**Dataset records:**

============================================================

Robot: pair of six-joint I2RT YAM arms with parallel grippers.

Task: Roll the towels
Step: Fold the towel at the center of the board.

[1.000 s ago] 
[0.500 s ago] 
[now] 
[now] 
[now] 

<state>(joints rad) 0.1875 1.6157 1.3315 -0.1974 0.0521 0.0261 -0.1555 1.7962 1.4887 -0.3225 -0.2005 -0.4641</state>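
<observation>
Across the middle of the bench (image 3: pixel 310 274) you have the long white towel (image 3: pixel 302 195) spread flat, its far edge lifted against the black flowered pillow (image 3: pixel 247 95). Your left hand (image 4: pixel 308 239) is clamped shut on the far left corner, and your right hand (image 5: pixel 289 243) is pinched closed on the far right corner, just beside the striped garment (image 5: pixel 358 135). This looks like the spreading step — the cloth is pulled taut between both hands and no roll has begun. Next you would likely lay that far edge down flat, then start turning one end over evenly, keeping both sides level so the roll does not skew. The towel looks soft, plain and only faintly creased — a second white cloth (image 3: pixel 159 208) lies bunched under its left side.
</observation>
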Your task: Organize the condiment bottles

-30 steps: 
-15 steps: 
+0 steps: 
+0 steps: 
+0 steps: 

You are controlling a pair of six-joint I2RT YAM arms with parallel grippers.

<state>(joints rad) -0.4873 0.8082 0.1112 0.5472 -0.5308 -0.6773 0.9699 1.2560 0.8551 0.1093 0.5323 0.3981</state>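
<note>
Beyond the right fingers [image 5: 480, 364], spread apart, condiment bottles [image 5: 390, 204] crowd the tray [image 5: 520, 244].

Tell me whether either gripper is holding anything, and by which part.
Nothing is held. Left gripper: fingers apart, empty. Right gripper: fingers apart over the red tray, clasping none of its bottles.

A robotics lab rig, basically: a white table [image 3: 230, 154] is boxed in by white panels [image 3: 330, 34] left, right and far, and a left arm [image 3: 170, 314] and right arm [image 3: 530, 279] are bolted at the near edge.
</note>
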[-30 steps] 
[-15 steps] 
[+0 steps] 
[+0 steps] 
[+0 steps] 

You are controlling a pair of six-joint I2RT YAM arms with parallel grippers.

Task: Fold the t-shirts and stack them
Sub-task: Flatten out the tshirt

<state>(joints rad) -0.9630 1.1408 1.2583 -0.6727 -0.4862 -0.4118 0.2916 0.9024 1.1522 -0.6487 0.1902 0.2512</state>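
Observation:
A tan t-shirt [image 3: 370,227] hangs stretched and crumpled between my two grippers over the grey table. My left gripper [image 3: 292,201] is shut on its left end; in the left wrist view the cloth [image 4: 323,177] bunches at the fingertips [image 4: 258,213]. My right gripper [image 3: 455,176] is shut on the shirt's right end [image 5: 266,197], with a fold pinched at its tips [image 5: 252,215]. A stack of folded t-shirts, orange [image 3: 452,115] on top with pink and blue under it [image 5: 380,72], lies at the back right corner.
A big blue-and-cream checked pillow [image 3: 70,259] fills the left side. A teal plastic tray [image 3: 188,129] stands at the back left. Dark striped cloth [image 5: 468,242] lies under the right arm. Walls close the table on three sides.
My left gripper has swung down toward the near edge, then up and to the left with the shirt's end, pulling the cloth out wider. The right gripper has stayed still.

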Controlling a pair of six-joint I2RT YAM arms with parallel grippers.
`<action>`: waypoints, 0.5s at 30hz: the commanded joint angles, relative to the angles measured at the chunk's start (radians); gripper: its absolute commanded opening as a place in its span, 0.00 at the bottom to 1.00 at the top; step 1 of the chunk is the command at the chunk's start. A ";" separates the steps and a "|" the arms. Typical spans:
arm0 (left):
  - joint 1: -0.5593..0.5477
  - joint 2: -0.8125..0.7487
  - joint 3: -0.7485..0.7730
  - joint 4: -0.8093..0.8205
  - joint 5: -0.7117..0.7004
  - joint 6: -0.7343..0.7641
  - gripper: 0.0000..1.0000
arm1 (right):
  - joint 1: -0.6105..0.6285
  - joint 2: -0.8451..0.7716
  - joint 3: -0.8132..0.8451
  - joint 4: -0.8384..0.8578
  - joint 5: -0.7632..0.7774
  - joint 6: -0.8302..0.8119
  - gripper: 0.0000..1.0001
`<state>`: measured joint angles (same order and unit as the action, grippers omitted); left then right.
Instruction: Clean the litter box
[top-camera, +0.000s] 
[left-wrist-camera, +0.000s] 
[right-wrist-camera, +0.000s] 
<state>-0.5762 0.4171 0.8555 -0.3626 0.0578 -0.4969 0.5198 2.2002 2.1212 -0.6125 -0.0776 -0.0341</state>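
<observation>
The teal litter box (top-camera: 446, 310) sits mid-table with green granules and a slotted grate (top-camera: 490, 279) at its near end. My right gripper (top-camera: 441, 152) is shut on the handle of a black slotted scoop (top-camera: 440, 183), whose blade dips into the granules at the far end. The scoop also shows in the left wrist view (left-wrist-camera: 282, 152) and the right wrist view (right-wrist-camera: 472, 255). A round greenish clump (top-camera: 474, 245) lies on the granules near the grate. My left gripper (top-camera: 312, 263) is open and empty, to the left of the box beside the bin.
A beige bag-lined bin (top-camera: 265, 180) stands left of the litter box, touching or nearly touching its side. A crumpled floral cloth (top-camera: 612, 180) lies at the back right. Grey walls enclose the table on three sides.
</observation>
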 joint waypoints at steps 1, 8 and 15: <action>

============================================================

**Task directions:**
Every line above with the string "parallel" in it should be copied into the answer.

**Final answer:**
Robot: pair of six-joint I2RT YAM arms with parallel grippers.
You are controlling a pair of six-joint I2RT YAM arms with parallel grippers.
You are controlling a pair of six-joint I2RT YAM arms with parallel grippers.
Controlling a pair of six-joint I2RT YAM arms with parallel grippers.

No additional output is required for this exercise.